What you return should be each line of the data containing the string "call".

□ □ □ □

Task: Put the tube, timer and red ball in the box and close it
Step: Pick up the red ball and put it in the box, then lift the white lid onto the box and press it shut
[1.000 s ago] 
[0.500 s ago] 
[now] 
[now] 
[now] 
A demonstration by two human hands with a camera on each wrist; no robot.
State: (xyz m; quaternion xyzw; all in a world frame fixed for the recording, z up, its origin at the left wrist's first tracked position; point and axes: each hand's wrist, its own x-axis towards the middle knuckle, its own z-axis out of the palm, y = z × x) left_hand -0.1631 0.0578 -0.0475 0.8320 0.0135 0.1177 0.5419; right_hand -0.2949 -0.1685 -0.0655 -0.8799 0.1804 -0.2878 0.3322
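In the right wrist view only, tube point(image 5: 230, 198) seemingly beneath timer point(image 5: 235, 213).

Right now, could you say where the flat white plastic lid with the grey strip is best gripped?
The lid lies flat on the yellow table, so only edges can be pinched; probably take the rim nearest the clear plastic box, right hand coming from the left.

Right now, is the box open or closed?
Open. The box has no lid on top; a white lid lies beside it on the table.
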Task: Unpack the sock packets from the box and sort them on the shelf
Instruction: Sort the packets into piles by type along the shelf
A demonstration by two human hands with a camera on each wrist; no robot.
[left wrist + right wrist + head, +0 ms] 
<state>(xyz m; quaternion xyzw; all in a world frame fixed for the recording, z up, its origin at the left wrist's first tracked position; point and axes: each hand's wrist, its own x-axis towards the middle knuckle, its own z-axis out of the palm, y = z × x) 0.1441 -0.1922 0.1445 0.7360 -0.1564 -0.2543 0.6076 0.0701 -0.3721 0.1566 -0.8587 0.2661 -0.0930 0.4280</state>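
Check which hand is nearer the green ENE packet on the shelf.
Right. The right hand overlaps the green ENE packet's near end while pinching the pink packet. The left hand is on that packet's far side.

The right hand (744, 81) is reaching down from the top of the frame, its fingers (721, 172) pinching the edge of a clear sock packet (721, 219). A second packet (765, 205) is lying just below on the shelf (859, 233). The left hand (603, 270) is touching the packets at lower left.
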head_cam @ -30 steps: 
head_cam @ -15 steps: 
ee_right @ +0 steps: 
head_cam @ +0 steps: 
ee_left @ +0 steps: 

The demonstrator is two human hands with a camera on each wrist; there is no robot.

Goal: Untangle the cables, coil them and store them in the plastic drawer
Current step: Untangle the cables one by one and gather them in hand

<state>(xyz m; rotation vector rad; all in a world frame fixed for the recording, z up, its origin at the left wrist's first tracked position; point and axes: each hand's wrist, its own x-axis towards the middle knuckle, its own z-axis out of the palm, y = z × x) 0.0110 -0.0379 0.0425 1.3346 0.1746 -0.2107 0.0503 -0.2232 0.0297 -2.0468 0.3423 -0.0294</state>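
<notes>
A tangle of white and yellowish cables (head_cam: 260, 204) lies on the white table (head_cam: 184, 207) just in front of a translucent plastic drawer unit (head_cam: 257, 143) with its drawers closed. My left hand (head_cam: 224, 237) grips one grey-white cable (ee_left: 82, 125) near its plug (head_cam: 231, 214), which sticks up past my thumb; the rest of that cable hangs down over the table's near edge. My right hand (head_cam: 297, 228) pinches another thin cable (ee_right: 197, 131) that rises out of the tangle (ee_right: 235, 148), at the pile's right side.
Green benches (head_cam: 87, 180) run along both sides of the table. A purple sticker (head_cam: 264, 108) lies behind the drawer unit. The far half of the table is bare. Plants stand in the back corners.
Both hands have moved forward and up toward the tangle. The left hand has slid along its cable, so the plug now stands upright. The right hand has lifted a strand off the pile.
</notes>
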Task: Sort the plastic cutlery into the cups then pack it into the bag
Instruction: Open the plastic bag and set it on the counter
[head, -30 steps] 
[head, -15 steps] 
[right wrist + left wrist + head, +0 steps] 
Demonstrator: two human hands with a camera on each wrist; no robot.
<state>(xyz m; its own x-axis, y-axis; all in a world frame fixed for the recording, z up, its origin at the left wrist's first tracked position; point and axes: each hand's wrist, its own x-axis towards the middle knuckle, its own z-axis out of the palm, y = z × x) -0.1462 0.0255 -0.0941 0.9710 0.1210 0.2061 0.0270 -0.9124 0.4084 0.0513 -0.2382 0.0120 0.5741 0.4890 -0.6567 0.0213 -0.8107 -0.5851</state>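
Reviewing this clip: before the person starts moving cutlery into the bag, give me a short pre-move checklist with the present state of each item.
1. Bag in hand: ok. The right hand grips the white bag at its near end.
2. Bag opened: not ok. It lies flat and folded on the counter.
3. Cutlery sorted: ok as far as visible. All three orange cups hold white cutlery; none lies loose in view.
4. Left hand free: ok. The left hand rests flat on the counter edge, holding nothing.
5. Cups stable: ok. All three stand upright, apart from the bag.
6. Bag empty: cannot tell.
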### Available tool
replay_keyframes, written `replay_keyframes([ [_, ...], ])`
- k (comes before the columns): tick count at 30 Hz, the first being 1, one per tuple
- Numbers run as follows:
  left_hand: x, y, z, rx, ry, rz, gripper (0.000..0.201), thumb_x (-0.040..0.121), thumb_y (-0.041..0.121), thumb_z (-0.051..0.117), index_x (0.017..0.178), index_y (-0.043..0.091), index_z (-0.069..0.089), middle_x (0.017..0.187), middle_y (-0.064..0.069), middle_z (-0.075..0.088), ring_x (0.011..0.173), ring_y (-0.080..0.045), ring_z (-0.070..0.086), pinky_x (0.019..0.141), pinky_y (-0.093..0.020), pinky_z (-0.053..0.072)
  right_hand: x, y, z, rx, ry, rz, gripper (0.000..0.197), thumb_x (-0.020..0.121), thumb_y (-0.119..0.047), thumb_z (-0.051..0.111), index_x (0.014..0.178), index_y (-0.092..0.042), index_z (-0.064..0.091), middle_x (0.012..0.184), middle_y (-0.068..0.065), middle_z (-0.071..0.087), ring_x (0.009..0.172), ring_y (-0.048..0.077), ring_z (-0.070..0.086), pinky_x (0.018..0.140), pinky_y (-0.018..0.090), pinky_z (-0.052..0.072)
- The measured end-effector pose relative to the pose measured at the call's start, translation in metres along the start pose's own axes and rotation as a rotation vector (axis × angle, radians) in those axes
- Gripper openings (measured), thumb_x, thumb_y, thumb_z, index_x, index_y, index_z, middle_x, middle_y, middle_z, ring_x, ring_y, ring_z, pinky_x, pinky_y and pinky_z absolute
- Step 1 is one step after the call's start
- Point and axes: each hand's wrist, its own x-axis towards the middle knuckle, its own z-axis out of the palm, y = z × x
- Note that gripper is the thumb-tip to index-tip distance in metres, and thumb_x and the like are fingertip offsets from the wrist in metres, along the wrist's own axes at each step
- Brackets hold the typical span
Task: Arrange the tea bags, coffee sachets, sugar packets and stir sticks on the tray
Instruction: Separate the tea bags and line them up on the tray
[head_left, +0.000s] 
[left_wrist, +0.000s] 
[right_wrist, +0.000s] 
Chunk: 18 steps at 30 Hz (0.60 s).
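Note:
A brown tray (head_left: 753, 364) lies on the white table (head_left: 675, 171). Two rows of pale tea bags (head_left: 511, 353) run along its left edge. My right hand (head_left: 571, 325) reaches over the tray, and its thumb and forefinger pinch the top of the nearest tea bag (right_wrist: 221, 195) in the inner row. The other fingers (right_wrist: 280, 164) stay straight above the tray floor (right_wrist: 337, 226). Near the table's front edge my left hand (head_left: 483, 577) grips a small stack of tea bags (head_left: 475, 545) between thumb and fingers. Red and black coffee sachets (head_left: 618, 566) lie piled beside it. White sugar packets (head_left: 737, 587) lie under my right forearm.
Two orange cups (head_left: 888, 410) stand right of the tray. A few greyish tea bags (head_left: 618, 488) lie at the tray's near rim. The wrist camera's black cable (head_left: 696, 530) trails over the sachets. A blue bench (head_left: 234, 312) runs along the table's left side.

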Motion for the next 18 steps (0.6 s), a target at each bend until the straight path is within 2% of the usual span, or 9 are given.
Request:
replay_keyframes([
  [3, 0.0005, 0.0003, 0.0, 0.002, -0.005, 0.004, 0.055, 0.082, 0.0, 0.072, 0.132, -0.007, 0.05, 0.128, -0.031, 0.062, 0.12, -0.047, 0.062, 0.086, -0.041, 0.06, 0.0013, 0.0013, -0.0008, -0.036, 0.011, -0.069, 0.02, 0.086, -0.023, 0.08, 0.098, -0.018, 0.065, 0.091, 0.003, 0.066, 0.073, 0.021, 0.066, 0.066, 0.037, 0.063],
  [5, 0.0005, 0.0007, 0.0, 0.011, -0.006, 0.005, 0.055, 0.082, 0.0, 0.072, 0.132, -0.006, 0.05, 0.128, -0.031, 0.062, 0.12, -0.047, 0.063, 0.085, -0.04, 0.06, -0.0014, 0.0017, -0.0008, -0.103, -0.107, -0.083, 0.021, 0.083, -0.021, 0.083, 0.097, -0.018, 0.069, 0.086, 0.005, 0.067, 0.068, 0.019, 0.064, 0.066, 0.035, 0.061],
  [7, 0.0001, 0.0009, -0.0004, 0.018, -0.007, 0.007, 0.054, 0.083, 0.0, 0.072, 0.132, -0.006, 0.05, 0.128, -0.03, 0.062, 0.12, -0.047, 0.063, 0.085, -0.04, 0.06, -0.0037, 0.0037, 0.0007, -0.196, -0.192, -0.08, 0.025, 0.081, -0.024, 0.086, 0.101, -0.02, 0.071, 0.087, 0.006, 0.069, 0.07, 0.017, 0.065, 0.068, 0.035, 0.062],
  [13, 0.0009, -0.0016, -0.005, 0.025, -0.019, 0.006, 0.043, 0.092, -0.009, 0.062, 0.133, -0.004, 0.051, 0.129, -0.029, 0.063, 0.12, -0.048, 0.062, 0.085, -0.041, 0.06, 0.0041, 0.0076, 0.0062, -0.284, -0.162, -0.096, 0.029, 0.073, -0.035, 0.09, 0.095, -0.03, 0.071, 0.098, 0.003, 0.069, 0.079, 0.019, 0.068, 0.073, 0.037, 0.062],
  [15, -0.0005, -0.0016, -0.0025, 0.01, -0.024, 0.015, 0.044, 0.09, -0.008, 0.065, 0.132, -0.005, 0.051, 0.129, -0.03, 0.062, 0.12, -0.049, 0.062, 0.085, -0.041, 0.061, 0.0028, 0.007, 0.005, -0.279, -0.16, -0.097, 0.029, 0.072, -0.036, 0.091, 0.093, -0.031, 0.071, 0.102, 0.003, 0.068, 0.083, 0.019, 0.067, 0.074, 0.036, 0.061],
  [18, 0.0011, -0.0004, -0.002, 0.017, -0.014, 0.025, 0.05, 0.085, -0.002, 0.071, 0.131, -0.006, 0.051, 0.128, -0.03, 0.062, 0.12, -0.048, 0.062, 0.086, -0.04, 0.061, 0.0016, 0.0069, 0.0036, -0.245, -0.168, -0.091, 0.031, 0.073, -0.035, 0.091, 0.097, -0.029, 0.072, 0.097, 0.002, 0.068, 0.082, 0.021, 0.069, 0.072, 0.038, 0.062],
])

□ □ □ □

▶ [REPLY]:
- The measured end-effector pose relative to the pose measured at the call's start, translation in metres along the start pose's own axes and rotation as a rotation vector (axis × angle, radians) in those axes
- Step 1 is one step after the call's start

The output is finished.